Count how many lines of the material hold "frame". Respond with that number alone.

DATA EXCERPT:

=-=-=

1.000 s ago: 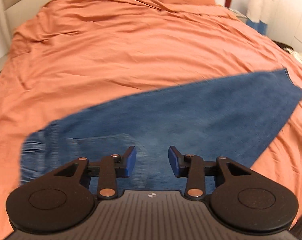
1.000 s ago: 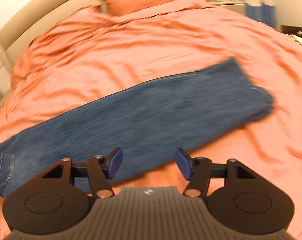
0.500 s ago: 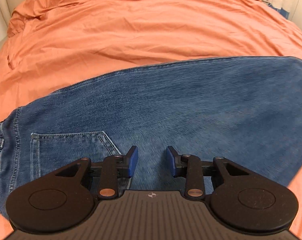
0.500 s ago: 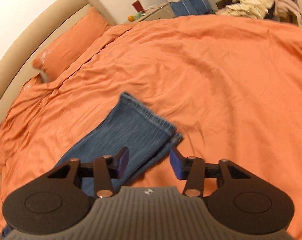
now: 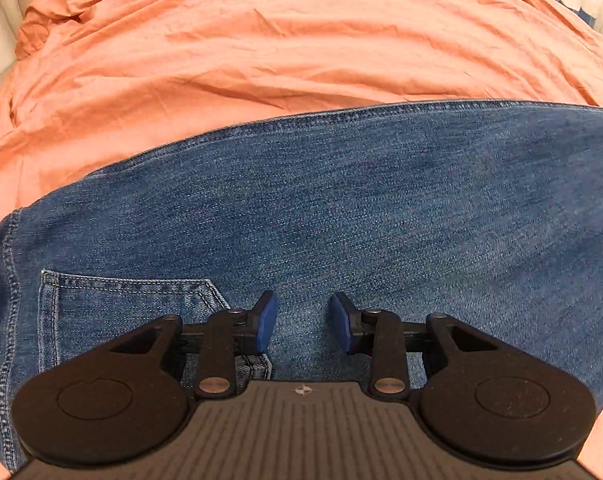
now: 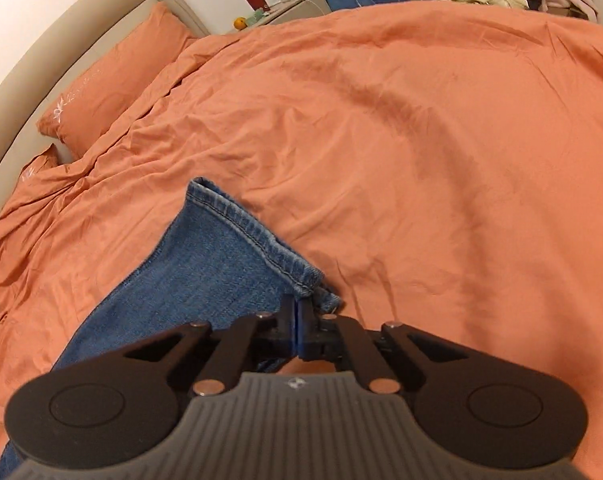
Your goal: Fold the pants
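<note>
A pair of blue denim pants (image 5: pixel 341 208) lies flat on a bed spread with an orange duvet (image 5: pixel 285 44), its long axis running side to side across the left wrist view: waistband end at the left edge, legs stretching off to the right. In the right wrist view the same pants (image 6: pixel 205 276) run diagonally from the lower left up to the leg hem (image 6: pixel 257 236), which points toward the middle of the bed. The denim is mid-blue and faintly faded, with pale stitching along the seams, a stitched back pocket (image 5: pixel 121 312) near the waist and a double-stitched cuff at the hem; the legs appear to lie one on the other.

The left tongs (image 5: pixel 303 326) stand spread just above the seat of the pants beside the pocket's corner, their blue pads apart, gripping nothing. The right tongs (image 6: pixel 299 312) have just closed, their pads pressed together on the near corner of the hem, pinching the cuff's edge.

An orange pillow (image 6: pixel 113 88) rests by the beige headboard (image 6: pixel 61 36).
</note>
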Demonstrator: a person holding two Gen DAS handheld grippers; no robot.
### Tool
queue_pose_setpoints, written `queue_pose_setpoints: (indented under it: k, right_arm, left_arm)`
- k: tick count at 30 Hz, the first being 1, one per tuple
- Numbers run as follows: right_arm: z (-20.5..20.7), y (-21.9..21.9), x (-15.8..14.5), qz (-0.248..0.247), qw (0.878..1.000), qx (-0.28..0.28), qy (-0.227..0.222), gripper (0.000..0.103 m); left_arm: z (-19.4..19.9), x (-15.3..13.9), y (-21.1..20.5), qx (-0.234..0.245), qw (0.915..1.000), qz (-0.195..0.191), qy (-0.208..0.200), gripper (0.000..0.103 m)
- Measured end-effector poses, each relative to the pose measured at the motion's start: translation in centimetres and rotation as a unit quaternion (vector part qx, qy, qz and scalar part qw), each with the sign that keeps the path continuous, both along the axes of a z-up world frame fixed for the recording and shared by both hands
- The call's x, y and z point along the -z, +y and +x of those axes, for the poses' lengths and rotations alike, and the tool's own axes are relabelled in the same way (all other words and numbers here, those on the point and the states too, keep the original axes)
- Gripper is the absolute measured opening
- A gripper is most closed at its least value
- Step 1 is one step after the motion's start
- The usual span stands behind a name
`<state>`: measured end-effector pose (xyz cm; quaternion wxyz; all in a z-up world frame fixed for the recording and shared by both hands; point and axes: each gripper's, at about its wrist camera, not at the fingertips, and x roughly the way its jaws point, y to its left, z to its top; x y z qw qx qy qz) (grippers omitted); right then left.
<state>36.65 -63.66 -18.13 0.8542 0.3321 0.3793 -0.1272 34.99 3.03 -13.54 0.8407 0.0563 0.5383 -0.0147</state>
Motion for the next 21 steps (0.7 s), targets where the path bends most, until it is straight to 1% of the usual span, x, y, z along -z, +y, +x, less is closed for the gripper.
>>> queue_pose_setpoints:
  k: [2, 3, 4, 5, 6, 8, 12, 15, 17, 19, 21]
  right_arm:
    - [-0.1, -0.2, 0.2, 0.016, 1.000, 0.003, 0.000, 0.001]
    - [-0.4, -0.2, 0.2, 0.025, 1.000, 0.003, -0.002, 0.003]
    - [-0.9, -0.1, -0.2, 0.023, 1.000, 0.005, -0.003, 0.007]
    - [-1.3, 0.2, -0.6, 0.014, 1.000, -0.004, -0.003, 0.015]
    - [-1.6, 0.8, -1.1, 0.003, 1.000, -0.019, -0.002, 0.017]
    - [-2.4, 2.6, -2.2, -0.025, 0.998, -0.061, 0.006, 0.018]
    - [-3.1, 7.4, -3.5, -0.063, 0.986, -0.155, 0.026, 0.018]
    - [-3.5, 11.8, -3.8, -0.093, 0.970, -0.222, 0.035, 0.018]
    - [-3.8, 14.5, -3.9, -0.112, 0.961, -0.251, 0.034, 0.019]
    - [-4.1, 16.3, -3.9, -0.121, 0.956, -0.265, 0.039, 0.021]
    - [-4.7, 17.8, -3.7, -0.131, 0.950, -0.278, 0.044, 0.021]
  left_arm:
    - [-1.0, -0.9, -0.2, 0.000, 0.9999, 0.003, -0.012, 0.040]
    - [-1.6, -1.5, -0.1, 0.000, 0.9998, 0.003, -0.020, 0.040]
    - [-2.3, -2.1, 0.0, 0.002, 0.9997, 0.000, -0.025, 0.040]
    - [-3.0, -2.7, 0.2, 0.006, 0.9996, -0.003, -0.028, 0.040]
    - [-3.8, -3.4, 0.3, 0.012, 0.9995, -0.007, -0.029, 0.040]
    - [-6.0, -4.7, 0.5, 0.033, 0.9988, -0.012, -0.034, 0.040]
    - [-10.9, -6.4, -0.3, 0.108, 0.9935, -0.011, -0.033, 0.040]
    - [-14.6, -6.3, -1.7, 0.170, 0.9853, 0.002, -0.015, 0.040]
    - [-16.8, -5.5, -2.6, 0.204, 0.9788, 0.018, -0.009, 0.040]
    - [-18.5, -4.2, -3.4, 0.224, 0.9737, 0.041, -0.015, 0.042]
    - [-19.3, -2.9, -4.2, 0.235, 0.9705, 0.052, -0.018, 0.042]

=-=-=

REPLY:
2